Selain itu, Airlangga juga menjelaskan bahwa sejak awal pengumuman kebijakan tarif tersebut, Pemerintah Indonesia telah melakukan komunikasi intensif dengan negara-negara mitra strategis.
Indonesia aktif menjalin hubungan dengan Malaysia, Singapura, Uni Eropa, Inggris, dan China, serta melakukan diplomasi langsung dengan pihak AS. Langkah-langkah ini menunjukkan betapa pentingnya peran Indonesia dalam memperkuat posisi ASEAN dalam menghadapi isu tersebut secara kolektif.
Diapresiasi AS
Selanjutnya, Airlangga menyebutkan bahwa respons cepat Indonesia atas kebijakan AS ini telah memberikan keuntungan bagi Indonesia sebagai “early mover”. Keuntungan ini muncul karena Indonesia menyampaikan proposal yang komprehensif dan dinilai menarik oleh AS.
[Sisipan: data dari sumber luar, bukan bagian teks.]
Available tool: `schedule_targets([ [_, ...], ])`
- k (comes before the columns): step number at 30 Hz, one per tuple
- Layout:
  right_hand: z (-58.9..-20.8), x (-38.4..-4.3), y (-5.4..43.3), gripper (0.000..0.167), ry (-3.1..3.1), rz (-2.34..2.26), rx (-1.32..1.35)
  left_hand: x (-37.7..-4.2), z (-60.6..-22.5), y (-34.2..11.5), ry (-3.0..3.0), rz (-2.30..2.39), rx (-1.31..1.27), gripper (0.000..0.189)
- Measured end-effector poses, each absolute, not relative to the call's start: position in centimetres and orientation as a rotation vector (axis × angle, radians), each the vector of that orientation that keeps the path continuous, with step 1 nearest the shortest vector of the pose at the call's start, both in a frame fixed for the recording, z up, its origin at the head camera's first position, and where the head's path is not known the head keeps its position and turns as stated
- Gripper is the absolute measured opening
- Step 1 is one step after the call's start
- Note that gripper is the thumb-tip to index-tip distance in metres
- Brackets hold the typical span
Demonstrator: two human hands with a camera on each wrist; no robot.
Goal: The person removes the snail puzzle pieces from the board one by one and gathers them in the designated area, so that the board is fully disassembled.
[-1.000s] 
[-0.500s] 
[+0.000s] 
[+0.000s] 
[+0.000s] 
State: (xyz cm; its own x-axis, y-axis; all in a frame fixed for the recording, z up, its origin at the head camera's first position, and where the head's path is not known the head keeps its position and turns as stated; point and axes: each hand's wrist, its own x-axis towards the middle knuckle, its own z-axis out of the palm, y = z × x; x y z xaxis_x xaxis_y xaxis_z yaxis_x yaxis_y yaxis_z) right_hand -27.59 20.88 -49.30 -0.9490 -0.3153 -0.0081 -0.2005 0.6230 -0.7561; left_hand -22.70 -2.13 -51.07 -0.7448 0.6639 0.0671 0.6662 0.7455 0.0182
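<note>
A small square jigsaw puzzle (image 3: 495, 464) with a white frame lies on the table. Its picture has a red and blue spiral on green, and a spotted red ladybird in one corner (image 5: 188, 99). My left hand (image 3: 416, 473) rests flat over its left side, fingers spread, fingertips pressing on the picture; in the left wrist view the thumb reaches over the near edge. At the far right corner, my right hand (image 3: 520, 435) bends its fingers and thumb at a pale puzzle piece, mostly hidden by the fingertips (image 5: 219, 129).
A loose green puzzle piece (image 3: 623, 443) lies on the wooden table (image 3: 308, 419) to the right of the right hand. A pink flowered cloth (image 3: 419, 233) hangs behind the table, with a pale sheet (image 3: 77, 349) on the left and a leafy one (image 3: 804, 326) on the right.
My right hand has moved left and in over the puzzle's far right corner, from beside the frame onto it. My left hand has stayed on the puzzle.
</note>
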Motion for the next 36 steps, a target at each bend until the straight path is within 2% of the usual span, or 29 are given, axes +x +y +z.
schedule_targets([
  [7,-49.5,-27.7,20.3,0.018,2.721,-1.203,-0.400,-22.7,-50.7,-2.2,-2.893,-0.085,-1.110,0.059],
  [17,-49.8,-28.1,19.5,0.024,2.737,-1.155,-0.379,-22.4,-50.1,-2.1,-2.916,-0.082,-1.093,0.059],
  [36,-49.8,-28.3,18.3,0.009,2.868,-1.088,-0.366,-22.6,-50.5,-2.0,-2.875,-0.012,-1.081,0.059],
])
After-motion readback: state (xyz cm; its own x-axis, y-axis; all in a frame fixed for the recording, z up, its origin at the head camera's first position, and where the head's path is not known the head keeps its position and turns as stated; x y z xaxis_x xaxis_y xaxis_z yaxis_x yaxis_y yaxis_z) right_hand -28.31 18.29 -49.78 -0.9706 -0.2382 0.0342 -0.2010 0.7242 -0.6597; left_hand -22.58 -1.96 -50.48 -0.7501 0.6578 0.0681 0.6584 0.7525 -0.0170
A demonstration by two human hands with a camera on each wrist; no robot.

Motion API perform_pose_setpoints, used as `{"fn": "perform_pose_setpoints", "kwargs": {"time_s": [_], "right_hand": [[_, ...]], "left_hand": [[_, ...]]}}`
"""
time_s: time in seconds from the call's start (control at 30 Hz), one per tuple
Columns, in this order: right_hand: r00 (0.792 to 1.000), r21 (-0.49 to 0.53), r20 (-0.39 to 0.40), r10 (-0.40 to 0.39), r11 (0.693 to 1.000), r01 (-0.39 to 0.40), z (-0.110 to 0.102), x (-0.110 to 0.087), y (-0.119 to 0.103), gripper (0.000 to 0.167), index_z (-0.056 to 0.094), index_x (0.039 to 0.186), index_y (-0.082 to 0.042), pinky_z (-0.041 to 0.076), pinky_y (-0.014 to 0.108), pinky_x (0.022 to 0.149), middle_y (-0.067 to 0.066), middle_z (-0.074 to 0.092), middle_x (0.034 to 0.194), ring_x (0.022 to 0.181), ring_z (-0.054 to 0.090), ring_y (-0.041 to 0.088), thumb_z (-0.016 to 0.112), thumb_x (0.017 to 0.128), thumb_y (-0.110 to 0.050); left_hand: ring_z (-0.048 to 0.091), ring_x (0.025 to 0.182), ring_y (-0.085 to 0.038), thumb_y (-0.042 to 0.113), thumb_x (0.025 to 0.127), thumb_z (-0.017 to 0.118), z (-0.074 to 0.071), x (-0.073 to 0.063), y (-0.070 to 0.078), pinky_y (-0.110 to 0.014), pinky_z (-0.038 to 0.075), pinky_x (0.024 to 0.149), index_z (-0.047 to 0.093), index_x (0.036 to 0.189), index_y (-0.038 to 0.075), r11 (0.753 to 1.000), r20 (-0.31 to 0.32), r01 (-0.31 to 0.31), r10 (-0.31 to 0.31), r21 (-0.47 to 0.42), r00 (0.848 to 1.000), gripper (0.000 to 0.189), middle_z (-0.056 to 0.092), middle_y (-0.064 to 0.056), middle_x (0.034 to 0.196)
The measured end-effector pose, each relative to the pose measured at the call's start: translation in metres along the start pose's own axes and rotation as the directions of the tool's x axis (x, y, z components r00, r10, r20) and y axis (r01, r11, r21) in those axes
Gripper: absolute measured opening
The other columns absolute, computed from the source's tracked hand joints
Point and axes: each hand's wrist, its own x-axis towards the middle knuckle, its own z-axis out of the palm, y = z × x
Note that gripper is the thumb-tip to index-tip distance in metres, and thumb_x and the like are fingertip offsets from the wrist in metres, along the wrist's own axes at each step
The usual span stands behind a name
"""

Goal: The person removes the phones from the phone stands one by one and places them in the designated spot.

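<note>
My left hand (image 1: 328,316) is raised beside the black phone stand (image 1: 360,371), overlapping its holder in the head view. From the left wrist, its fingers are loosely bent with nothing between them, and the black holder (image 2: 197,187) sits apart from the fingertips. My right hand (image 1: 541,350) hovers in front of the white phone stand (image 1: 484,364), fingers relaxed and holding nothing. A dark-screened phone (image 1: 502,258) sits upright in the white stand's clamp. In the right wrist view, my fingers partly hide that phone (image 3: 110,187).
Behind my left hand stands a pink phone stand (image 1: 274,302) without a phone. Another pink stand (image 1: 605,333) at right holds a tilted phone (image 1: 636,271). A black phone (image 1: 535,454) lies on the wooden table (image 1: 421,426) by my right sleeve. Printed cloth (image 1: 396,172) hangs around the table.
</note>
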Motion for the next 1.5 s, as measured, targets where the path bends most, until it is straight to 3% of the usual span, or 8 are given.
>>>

Sebagai bagian dari langkah tersebut, Indonesia mengusulkan sebuah perjanjian dagang yang lebih seimbang, yang mencakup revitalisasi perjanjian dagang bilateral yang sebelumnya sudah ada, seperti Trade and Investment Framework Agreement (TIFA) Indonesia-AS dan ASEAN-AS.
Indonesia menekankan bahwa tawaran yang diberikan bukan hanya sekadar respons, tetapi juga mengusung kepentingan kedua belah pihak.
“Tidak hanya kita merespon kepada Amerika, tetapi kita juga punya request kepada Amerika. Sehingga sifatnya tidak satu arah, tetapi dua arah, untuk kebaikan perekonomian bilateral,” kata Airlangga. Proposal tersebut merupakan sebuah format perjanjian yang lebih lengkap, yang bertujuan memperkuat hubungan ekonomi antara kedua negara.
Di sisi lain, meski AS tetap menjadi pasar ekspor terbesar kedua bagi Indonesia, Airlangga menekankan pentingnya diversifikasi pasar ekspor. Eropa, misalnya, menjadi target pasar strategis berikutnya.
Proses penyelesaian Perjanjian Kemitraan Ekonomi Komprehensif Indonesia-Uni Eropa (IEU-CEPA) kini berada pada tahap akhir, yang diharapkan dapat membuka peluang besar bagi produk ekspor Indonesia, seperti tekstil, alas kaki, dan makanan.